-------- GIVEN INFORMATION

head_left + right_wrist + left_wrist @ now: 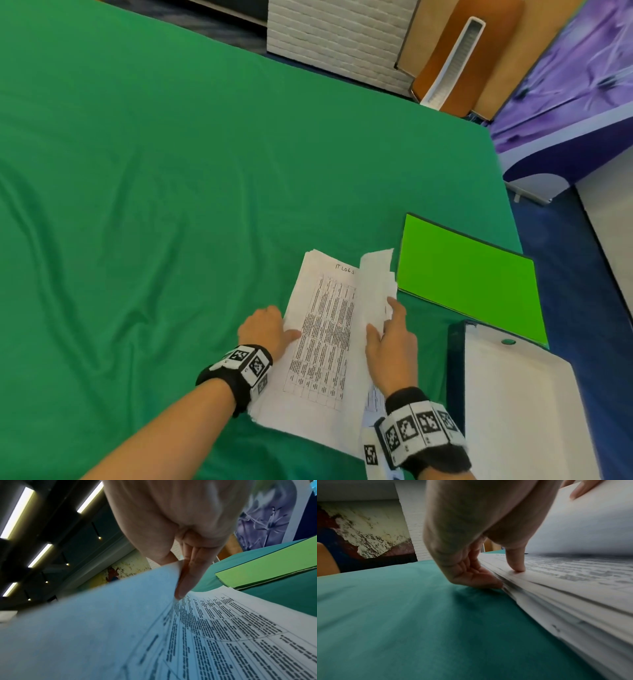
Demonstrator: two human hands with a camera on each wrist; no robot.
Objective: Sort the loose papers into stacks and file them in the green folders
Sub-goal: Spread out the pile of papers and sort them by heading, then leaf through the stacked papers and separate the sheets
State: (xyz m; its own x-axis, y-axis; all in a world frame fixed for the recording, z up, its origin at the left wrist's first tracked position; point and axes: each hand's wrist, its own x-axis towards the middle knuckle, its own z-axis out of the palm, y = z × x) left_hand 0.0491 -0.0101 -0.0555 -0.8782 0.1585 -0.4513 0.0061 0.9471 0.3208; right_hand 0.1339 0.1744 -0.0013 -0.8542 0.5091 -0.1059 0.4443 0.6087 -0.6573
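Paper stack [322, 342] lies on the green surface [137, 205], its long axis running away from you. Your left hand [265, 329] pinches its left edge, thumb on top. Your right hand [394, 346] grips the lifted sheets [375, 284] and is nearer the closed green folder [469, 281] just beside them. The pages show printed tables and ragged edges.

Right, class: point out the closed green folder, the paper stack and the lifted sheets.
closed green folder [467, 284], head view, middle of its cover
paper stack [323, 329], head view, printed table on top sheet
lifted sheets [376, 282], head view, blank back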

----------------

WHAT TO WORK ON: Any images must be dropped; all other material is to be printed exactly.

RESULT:
head_left + right_wrist + left_wrist @ now: 
Demonstrator: two human hands with a camera on each wrist; no robot.
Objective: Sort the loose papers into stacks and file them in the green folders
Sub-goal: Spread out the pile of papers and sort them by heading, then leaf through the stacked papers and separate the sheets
State: (xyz m; its own x-axis, y-axis; all in a world frame fixed for the recording, z up, its origin at the left wrist's first tracked position; point and axes: each hand's wrist, its own x-axis towards the middle knuckle, its own z-axis out of the palm, y = z × x) left_hand 0.0491 -0.0101 -0.0555 -0.8782 0.1585 -0.4513 0.0061 0.9471 0.3208; right_hand 0.1339 0.1744 -0.0013 -0.8542 0.5091 -0.1059 0.4443 0.6087 -0.6573
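Paper stack [322, 342] lies on the green surface [137, 205], its long axis running away from you. Your left hand [265, 329] pinches its left edge, thumb on top. Your right hand [394, 346] grips the lifted sheets [375, 284] and is nearer the closed green folder [469, 281] just beside them. The pages show printed tables and ragged edges.

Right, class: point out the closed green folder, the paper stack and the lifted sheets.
closed green folder [467, 284], head view, middle of its cover
paper stack [323, 329], head view, printed table on top sheet
lifted sheets [376, 282], head view, blank back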

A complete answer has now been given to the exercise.